Real-World Assessment of Personalized Approach With Voglibose Fixed-Dose Combination in Type 2 Diabetes Mellitus

Nirmal Parmar; Ajay Kumar Gupta; Kunal Jhaveri; Balachandran A; Gaurav Chhaya; Sandeep Kansara; Rathish Nair; Krishnaprasad R Korukonda

doi:10.7759/cureus.57494

Real-World Assessment of Personalized Approach With Voglibose Fixed-Dose Combination in Type 2 Diabetes Mellitus

Cureus. 2024 Apr 3;16(4):e57494. doi: 10.7759/cureus.57494. eCollection 2024 Apr.

Authors

Nirmal Parmar¹, Ajay Kumar Gupta², Kunal Jhaveri³, Balachandran A⁴, Gaurav Chhaya⁵, Sandeep Kansara⁶, Rathish Nair⁷, Krishnaprasad R Korukonda⁷

Affiliations

¹ Department of Internal Medicine, Prisha Medical Care, Ahmedabad, IND.
² Department of Internal Medicine, Madhumeha Clinic, New Delhi, IND.
³ Department of Internal Medicine, Vishesh Clinic of Internal Medicine, Ahmedabad, IND.
⁴ Department of Diabetology, ABC Medical Centre, Erode, IND.
⁵ Department of Internal Medicine, Shivam Medi Care Clinic, Ahmedabad, IND.
⁶ Department of Endocrinology, Dr. Sandeep Kansara's Diabetes, Thyroid, and Hormone Clinic, Udaipur, IND.
⁷ Department of Medical Strategic Affairs, Torrent Pharmaceuticals Ltd., Ahmedabad, IND.

Abstract

Background: Post-prandial hyperglycemia (PPHG) remains a complex aspect in the management of type 2 diabetes mellitus (T2DM) in the Indian population due to uncertainty in the optimal utilization of alpha-glucosidase inhibitors (AGIs) either as standalone therapy or in combination, whether initiated initially or as a sequential therapy.

Methods: This was a post-approval, observational, multicentric clinical study conducted at 50 centers according to principles of the International Council for Harmonisation of Technical Requirements of Pharmaceuticals for Human Use Guideline for Good Clinical Practice (ICH-GCP) and Declaration of Helsinki and local ethics approval. Descriptive and analytical statistics were applied for conclusion and categorical variables using SPSS version 29.0.1.0 (171) (Armonk, NY: IBM Corp.).

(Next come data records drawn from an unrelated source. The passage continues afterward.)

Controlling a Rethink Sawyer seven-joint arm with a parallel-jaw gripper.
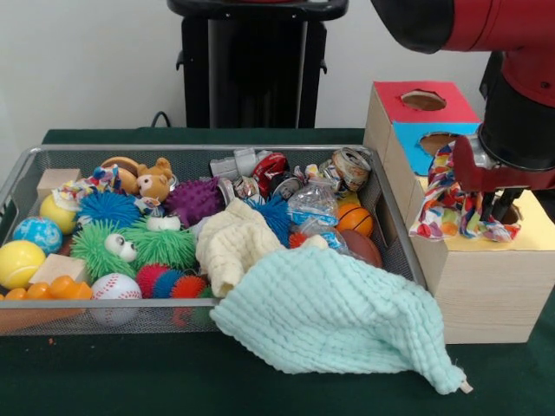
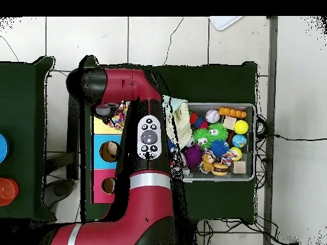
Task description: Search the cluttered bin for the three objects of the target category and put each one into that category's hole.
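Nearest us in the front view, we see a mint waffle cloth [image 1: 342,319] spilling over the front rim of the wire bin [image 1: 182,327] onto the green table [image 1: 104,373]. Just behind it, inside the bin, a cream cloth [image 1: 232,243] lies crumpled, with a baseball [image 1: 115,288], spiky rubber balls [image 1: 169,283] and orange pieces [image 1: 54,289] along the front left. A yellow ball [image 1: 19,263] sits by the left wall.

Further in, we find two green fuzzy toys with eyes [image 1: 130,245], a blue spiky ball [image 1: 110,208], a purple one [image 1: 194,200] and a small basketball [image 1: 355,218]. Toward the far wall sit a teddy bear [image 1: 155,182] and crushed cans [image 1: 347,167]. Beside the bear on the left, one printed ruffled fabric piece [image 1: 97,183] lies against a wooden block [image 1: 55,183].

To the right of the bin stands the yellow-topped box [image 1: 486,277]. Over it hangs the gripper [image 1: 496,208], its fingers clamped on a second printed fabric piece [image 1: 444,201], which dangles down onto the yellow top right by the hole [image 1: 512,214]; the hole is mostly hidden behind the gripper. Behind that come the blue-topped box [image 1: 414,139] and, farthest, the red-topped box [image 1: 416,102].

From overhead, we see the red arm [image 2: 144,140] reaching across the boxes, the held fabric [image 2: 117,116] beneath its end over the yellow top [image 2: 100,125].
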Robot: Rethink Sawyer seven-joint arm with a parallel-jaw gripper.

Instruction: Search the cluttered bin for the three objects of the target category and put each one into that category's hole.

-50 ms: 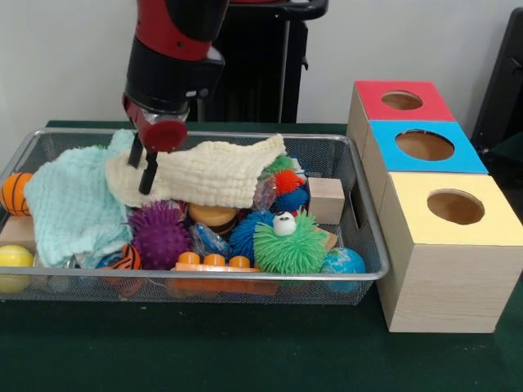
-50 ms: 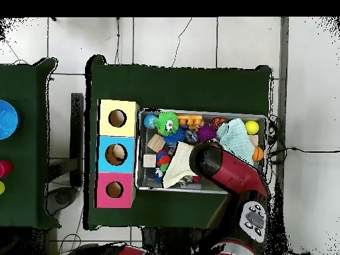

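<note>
Cream knitted cloth (image 1: 208,170), rumpled, draped over toys along the wire bin's (image 1: 359,208) far edge. Packed bin, little open room; bare green tabletop (image 1: 204,347) in front. Fingers (image 1: 142,163) clenched on the cloth's left end, beside a mint cloth (image 1: 73,204).
</note>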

Results: Protocol analyses of 515 cases revealed baseline demographics as follows: age 57.35±10.04 years, weight 72.86±10.92 kg, and BMI 28.33±6.07 kg/m². Comorbidities included hypertension (N=169, 32.82%), thyroid disorders (N=99, 19.22%), and heart failure (N=92, 17.86%). Concomitant oral antidiabetics (OADs) prescribed as DPP4i (9.50%), SGLT2i (19.20%), and DPP4i+SGLT2i (7.20%). Study drug reduced glycosylated hemoglobin (HbA1c) by 13.77% (1.25% mean change, p<0.01), fasting blood glucose (FBG) by 23.69% (44.61 mg/dL mean change, p<0.01), post-prandial blood glucose (PPBG) by 24.57% (70.46 mg/dL mean change, p<0.01), and body weight by 4.43% (3.21 kg mean change, p<0.01) over 12 weeks. A total of 161 patients accomplished targeted PPBG of <180 mg/dL (119.13 mg/dL mean change, p<0.01). Regression analysis considering PPBG and HbA1c ≤7.5% showed a weak correlation between them (R-value=0.13, R-squared value=0.02), whereas between PPBG and HbA1c ≤9% yielded moderate positive correlation (R-value=0.53, R-squared value=0.28). There were no adverse events reported or analyzed during the observation period.

Conclusion: Voglibose fixed-dose combination (FDC) demonstrates significant effectiveness at the initial dosage when started early in the management of T2DM and high PPBG levels. Moreover, it exhibits good tolerability, thereby contributing to higher compliance among Indian patients who consume a high-carbohydrate diet.

Keywords: fbg; fixed-dose combination; hba1c; ppbg; trivoglitor; type 2 diabetes mellitus.

Grants and funding

The study was funded by Torrent Pharmaceuticals Ltd., Ahmedabad, India.